M. Nadeau-Dubois propose de modifier la loi pour y ajouter des balises « simples, claires et faciles à interpréter » afin d’encadrer le port de signes religieux, en conformité avec les dispositions prévues par la Charte québécoise des droits et libertés de la personne. Sous un gouvernement solidaire, il serait uniquement permis d’interdire le port d’un signe religieux à un employé de l’État pour des raisons de sécurité, promet-il, ou s’il l’empêche de bien faire son travail.

« Pour prendre un exemple très simple, une personne qui souhaite enseigner au Québec ne peut pas le faire pleinement et ne peut pas le faire convenablement si elle a un signe religieux qui couvre son visage. C’est un élément élémentaire et important. Même chose pour un policier qui interpelle quelqu’un dans la rue. Les citoyens s’attendent à pouvoir identifier l’agent qui les interpelle », explique le chef parlementaire de QS.

Ainsi, Québec solidaire appuie les parties du texte législatif en vigueur qui disent que « tout membre du personnel d’un organisme [public] doit exercer ses fonctions à visage découvert » lorsqu’il rend un service.

« Il faut en avoir le cœur net »

Gabriel Nadeau-Dubois propose également de demander à la Cour d’appel du Québec — le plus haut tribunal de la province – d’indiquer si les dispositions actuellement prévues par la Loi sur la laïcité de l’État respectent la Charte québécoise des droits et libertés de la personne. Cette charte a été adoptée à l’unanimité par l’Assemblée nationale en 1975 et ne relève pas du gouvernement fédéral.

« Il faut tourner la page sur ce débat-là. Il faut en avoir le cœur net. Il faut, une bonne fois pour toutes, savoir si interdire à une jeune femme d’enseigner parce qu’elle porte un foulard [comme l’a fait la Coalition avenir Québec (CAQ)] respecte notre Charte québécoise des droits et libertés de la personne », estime M. Nadeau-Dubois.

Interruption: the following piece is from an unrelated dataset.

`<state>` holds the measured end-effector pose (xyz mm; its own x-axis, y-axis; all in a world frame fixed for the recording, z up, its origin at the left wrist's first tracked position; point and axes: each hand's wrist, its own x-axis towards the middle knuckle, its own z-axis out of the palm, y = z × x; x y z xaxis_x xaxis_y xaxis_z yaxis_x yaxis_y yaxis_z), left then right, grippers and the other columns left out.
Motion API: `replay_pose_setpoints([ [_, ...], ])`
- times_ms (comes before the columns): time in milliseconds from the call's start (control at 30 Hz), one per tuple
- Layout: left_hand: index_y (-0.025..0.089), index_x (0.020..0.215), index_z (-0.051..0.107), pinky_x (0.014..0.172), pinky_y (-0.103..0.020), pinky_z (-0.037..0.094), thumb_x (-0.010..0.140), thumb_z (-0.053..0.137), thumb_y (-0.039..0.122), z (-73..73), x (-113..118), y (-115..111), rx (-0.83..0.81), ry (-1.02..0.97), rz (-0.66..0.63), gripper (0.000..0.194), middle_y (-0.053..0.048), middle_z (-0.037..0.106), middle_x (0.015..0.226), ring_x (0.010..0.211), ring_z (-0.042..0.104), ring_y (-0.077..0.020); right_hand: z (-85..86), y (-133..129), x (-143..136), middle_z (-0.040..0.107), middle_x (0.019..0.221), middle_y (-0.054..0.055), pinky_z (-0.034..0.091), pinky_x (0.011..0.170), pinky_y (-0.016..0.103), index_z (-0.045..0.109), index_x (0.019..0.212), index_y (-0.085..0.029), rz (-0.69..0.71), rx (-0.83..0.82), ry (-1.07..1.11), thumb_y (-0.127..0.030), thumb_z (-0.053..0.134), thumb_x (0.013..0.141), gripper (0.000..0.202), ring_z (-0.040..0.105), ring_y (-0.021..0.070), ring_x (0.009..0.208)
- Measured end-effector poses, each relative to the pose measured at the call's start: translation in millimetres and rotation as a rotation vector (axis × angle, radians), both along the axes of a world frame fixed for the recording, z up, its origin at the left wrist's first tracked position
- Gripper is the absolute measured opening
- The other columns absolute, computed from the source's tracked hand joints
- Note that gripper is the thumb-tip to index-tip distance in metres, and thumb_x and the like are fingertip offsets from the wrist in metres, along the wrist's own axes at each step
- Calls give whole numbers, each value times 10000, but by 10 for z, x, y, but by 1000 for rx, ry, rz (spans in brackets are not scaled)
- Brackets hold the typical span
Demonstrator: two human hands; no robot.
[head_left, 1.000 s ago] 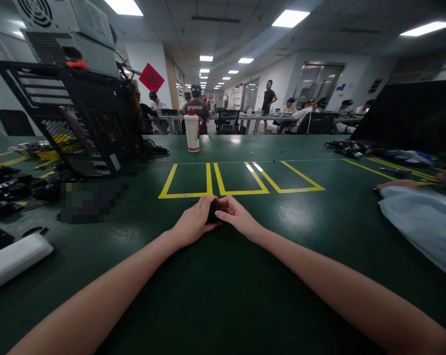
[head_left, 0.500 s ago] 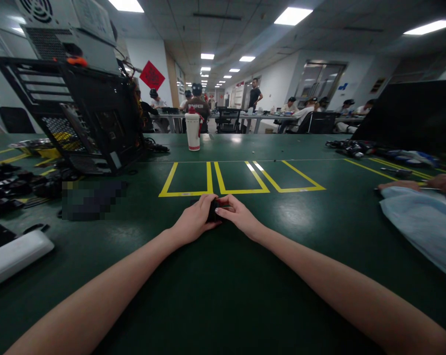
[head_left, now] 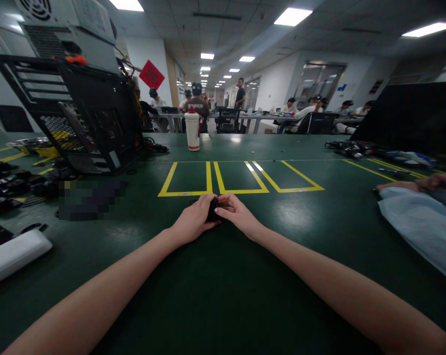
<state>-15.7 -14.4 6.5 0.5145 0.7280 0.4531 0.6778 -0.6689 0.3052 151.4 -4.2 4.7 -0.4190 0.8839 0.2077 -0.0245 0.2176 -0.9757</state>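
Observation:
My left hand (head_left: 193,219) and my right hand (head_left: 236,214) meet at the middle of the green table (head_left: 223,286), just in front of the yellow taped boxes (head_left: 237,178). Both hands close around a small black object (head_left: 212,210), most of which is hidden by my fingers. My forearms rest stretched out over the table surface.
An open black computer case (head_left: 78,116) stands at the left with black parts (head_left: 12,185) and a white bar (head_left: 14,254) nearby. A white bottle (head_left: 192,130) stands behind the boxes. A co-worker's sleeve (head_left: 418,224) lies at right. Other people sit at far tables.
My hands stay together on the small black object with only slight finger shifts. The co-worker's hand at right has moved a little.

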Motion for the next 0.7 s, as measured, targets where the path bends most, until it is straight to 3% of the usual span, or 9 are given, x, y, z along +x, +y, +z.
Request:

La loi 21 n’a pas fermé le débat. La vérité, c’est que le débat est loin d’être clos.

Gabriel Nadeau-Dubois, chef parlementaire de Québec solidaire

« Il y a en ce moment une contestation judiciaire et François Legault vient de recruter le rédacteur de la charte des valeurs pour faire partie de sa prochaine équipe gouvernementale », poursuit-il en faisant référence à l’ex-chroniqueur et ancien ténor souverainiste Bernard Drainville, qui se présente pour la CAQ dans la circonscription de Lévis.

« Une femme qui enseigne à l’école, si on voit bien son visage et qu’elle respecte les normes professionnelles de son emploi, il n’y a pas de raisons d’interdire qu’elle enseigne. […] Ce sont les mêmes critères pour tout le monde. Ce qu’on veut, c’est de revoir la loi 21 pour permettre de manière générale le port de signes religieux tout en affirmant des balises pour encadrer la question du visage couvert », dit-il.

Les groupes religieux visés

Dans son projet de réforme de la loi 21, Québec solidaire propose également de mettre fin au financement public des écoles religieuses et aux exemptions fiscales pour les organisations religieuses.

Face au premier ministre caquiste qui affirme que la Loi sur la laïcité de l’État définit une valeur québécoise, Gabriel Nadeau-Dubois réplique qu’il ne comprend pas « le lien que fait François Legault entre la loi 21 et la fierté québécoise ».

« Des lois sur la laïcité, il y en a dans plusieurs pays. Ce qui me rend fier, c’est notre langue, notre culture, notre territoire, pas le fait qu’on encadre des signes religieux pour quelques employés de l’État », dit-il.